_Task prompt_. Each line from the start of the records through the line containing "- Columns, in" is to be transcribed exactly, and no other line is to be included.
'''
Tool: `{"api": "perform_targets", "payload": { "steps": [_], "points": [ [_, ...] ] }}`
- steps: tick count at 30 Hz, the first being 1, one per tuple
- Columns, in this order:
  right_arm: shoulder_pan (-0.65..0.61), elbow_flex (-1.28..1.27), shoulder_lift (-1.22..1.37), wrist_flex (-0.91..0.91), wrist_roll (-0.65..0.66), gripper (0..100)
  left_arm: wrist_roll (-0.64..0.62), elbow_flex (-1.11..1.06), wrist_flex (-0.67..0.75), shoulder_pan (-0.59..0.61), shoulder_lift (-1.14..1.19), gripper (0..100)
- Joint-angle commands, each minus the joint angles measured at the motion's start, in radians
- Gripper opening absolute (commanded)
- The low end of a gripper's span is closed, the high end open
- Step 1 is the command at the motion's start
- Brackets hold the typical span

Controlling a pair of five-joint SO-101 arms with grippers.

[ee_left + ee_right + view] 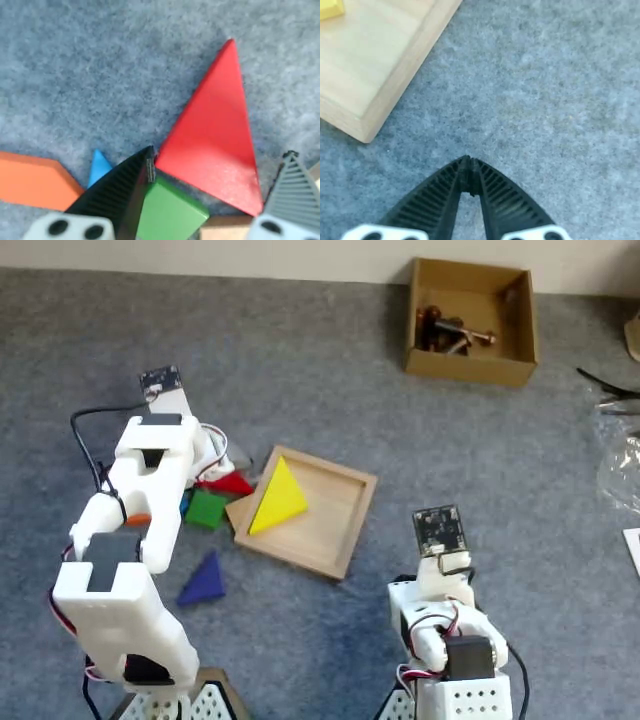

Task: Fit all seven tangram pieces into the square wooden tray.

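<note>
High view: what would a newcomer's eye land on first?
A bright yellow triangle lies alone in the wooden tray at the middle of the grey carpet. Beside the tray, the left gripper stands open over a red triangle, with a green piece close by.

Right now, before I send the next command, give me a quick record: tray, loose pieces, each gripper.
tray: holds the yellow triangle only
loose on carpet: red triangle, green square, orange piece, light blue piece, dark blue triangle
left gripper: open, straddling the red triangle
right gripper: shut, above bare carpet beside the tray's corner
</note>
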State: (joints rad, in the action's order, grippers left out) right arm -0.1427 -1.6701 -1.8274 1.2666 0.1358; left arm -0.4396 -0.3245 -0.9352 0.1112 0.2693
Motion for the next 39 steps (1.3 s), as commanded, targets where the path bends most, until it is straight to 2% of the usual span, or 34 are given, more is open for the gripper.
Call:
{"api": "perform_targets", "payload": {
  "steps": [1,3,9,13,28,36,39],
  "points": [
    [-0.010,-0.117,-0.008,-0.018,-0.008,0.5,0.006,0.056,0.000,-0.030,-0.007,35],
    [-0.010,-0.117,-0.008,-0.018,-0.008,0.5,0.006,0.054,0.000,-0.030,-0.007,35],
    [-0.010,-0.117,-0.008,-0.018,-0.008,0.5,0.015,0.059,0.002,-0.027,-0.007,21],
    [-0.010,-0.117,-0.008,-0.018,-0.008,0.5,0.081,0.058,0.002,-0.028,-0.007,19],
    [-0.010,-0.117,-0.008,-0.018,-0.008,0.5,0.086,0.053,0.037,-0.028,-0.005,1],
    [-0.010,-0.117,-0.008,-0.018,-0.008,0.5,0.086,0.059,0.037,-0.028,-0.005,1],
    [-0.010,-0.117,-0.008,-0.018,-0.008,0.5,0.086,0.059,0.037,-0.028,-0.007,8]
  ]
}}
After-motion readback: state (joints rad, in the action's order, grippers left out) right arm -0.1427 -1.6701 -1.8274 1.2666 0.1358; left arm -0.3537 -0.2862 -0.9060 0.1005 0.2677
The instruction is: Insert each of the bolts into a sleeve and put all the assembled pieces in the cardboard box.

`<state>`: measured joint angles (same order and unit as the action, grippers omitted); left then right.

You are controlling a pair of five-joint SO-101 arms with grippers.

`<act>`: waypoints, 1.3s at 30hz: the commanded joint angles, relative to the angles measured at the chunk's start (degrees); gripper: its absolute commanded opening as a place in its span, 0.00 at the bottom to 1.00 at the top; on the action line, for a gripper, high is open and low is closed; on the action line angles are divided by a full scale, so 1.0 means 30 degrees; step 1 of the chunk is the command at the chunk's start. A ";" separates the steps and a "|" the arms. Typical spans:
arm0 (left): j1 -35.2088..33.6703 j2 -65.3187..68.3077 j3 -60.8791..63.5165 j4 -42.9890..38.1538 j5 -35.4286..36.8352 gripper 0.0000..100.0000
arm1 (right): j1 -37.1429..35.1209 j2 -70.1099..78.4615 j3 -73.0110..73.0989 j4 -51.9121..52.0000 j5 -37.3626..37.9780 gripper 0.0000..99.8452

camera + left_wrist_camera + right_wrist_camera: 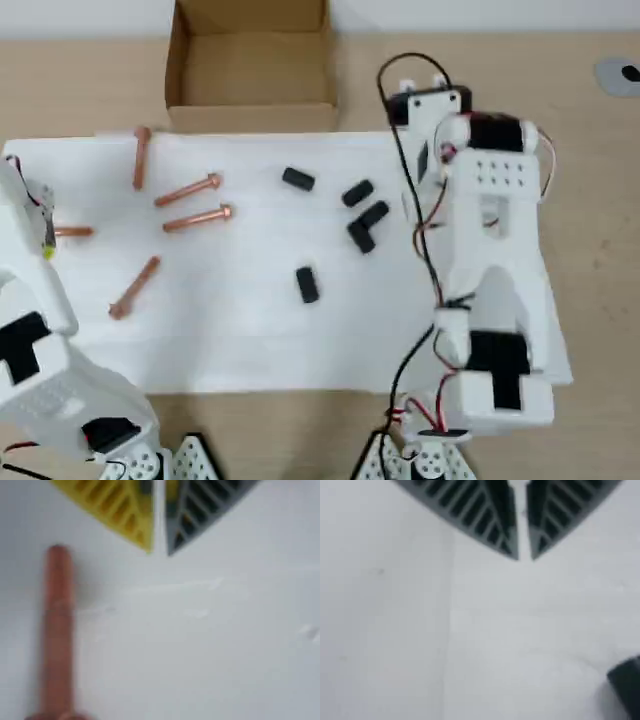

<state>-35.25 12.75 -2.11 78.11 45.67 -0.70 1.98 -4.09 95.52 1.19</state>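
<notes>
**Left end effector** point(159, 550): low over the white sheet point(250, 330), at the sheet's left edge. The yellow finger point(120, 510) and grey finger point(210, 505) are drawn nearly together, with a thin slit between the tips and nothing pinched. An edge bolt point(59, 630), copper in colour, lies flat on the sheet just beside the tips and clear of them.

**Right end effector** point(522, 557): over the right side of the sheet. Its two grey fingers are pressed close, with a narrow slit between them, and hold nothing. A black sleeve point(626, 687) lies on the sheet near it, apart from the tips.

**Bolts:** four more lie loose on the left half of the sheet.
- The far bolt point(140, 158) lies near the sheet's back edge.
- The upper paired bolt point(188, 190) and lower paired bolt point(197, 218) lie roughly parallel, heads toward the sleeves.
- The slanted bolt point(134, 288) lies closest to the arms.

**Sleeves:** five are counted from above, all black, in the middle of the sheet.
- The lone sleeve point(298, 179) lies farthest back.
- The tilted sleeve point(357, 193) lies to its right.
- The corner sleeve point(375, 213) and crossing sleeve point(360, 238) appear to touch, forming an L.
- The near sleeve point(307, 284) lies by itself.

Every bolt lies apart from every sleeve.

**Cardboard box** point(250, 110): open-topped, standing on the counter point(600, 250) against the sheet's far edge.
</notes>
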 commanded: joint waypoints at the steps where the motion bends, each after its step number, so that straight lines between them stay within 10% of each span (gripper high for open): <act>1: -0.0293 0.0835 -0.2462 0.0088 0.0117 0.13 | -0.0601 0.0601 -0.2564 0.0586 0.0059 0.01; 39: -0.1143 1.2469 -1.0989 0.0264 0.0703 0.14 | -0.2681 0.0806 -0.2564 0.0703 0.0147 0.01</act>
<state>-37.27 45.80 -32.79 80.04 49.01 -8.18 4.70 -8.75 97.27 1.27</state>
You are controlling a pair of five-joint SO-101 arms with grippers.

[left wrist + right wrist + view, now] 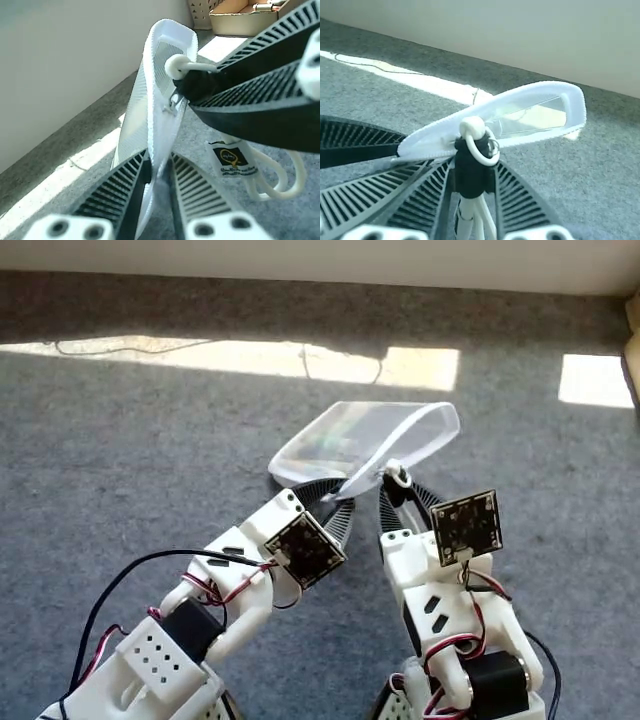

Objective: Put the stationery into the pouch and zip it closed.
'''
_Answer box_.
Tool: `{"api": "perform_targets", "payload": { "steps": [_], "points": [ [_, ...] ] }}`
- steps: tick count at 30 Hz, the first being 1, one per tuple
- Columns, in this order:

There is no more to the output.